Longest Increasing Subsequence

A subsequence is a sequence that can be derived from another sequence by deleting some or no elements without changing the order of the remaining elements. The longest increasing subsequence problem aims to find a subsequence of a given sequence in which the subsequence's elements are sorted in an ascending order and in which the subsequence is as long as possible. (Wikipedia)

In the following, we verify a simple backtracking algorithm to find out the length of a longest increasing subsequence, inspired by Jeff Erickson's Algorithms, section 2.7. See here.

Note: There are more efficient algorithms to solve this problem.
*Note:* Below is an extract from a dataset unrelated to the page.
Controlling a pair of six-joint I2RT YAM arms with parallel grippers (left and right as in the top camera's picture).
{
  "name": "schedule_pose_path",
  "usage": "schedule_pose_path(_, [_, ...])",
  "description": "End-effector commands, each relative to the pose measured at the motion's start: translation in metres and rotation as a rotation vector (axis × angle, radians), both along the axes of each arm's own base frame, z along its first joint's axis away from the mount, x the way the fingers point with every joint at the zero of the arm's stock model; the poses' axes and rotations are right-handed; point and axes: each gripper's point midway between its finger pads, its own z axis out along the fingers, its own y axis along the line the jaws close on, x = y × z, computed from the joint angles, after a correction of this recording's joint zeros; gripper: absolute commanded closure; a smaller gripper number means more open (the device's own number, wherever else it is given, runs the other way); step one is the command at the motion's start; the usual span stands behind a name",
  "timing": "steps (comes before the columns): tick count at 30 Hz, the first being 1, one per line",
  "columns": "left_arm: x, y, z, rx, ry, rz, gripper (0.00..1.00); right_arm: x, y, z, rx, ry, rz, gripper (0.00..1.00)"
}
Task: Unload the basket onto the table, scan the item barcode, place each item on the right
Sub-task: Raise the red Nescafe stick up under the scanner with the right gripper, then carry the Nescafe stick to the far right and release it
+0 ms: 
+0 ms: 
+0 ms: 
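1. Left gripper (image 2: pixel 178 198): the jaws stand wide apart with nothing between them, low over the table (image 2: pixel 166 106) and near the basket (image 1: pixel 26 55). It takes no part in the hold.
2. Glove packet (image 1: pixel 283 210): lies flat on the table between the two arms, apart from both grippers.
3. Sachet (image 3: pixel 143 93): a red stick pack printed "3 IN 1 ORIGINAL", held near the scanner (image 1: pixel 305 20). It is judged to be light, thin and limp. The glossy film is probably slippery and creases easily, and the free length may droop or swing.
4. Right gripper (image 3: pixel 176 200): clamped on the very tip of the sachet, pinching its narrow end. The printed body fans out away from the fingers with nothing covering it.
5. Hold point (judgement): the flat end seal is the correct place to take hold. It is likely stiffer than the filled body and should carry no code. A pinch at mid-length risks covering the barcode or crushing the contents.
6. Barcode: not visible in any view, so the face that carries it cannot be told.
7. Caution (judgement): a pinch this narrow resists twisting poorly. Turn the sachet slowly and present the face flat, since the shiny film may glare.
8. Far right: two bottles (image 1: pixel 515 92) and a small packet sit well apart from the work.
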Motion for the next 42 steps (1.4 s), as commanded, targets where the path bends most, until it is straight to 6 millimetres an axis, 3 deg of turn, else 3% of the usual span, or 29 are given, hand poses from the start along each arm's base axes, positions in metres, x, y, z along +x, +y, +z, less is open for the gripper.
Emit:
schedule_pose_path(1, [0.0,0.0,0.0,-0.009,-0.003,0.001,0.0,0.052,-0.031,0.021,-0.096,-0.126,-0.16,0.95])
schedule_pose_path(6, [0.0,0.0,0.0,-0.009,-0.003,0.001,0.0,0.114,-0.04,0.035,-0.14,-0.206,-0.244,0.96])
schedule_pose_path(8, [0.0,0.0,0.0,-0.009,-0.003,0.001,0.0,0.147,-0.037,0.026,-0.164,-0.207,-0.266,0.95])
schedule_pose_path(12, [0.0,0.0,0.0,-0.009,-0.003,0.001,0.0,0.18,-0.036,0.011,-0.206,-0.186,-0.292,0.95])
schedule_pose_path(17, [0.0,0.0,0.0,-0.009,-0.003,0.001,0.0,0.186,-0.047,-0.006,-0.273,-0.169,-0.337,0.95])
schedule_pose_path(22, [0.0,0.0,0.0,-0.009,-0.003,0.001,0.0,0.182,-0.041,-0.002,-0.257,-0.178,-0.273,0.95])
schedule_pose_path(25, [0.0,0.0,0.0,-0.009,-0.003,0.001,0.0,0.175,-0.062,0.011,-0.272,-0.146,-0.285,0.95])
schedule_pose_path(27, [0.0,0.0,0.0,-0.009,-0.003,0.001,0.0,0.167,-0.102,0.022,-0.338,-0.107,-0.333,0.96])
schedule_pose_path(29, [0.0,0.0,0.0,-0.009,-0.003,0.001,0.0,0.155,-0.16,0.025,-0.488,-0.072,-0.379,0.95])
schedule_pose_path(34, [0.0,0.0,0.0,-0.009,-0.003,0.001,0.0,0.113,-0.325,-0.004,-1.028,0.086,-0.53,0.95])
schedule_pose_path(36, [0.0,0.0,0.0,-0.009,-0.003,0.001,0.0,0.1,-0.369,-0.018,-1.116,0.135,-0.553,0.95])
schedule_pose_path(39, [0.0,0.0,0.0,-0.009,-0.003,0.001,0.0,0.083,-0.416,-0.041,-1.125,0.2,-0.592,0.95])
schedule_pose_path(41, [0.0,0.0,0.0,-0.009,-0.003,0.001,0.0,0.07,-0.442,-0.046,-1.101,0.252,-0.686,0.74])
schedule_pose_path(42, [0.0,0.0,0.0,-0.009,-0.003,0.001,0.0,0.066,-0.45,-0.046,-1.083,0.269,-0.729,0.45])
See Wikipedia.

Author: Jean-Christophe Filliâtre (CNRS)

module Spec

  use int.Int
  use seq.Seq

  type elt

  val predicate lt elt elt

  clone relations.TotalStrictOrder with
    type t = elt, predicate rel = lt, axiom .

  type word = seq elt

  predicate iss (s: seq int) (w: word) =
    (* s maps 0..|s| to w's characters *)
    (forall i. 0 <= i < length s -> 0 <= s[i] < length w) &&
    (* in a strictly increasing way *)
    (forall i j. 0 <= i < j < length s -> s[i] < s[j] && lt w[s[i]] w[s[j]])

  predicate liss (s: seq int) (w: word) =
    iss s w &&
    forall s'. iss s' w -> length s' <= length s

end

module Backtracking

  use int.Int
  use seq.Seq
  use seq.FreeMonoid
  use Spec

  let liss (w: word) : (len: int, ghost s: seq int)
    ensures { len = length s }
    ensures { liss s w }
  = let rec liss_from (i: int) : (len: int, ghost s: seq int)
      requires { 0 <= i < length w }
      variant  { length w - i }
      ensures  { len = length s > 0 }
      ensures  { s[0] = i }
      ensures  { iss s w }
      ensures  { forall s'. iss s' w -> length s' >= 1 ->
                   s'[0] = i -> length s' <= length s }
    = let ref len = 1 in
      let ghost ref s = singleton i in
      for j = i + 1 to length w - 1 do
        invariant { len = length s > 0 }
        invariant { s[0] = i }
        invariant { iss s w }
        invariant { forall s' k. iss s' w -> length s' >= 2 ->
                      s'[0] = i < s'[1] = k < j -> length s' <= length s }
        if lt w[i] w[j] then
          let lenj, sj = liss_from j in
          if 1 + lenj > len then
            len, s <- 1 + lenj, cons i sj
      done;
      (len, s)
    in
    let ref len = 0 in
    let ghost ref s = empty in
    for i = 0 to length w - 1 do
      invariant { len = length s }
      invariant { iss s w }
      invariant { forall s' j. iss s' w -> length s' >= 1 ->
                   s'[0] = j < i -> length s' <= length s }
     let leni, si = liss_from i in
      if leni > len then
        len, s <- leni, si
    done;
    (len, s)

end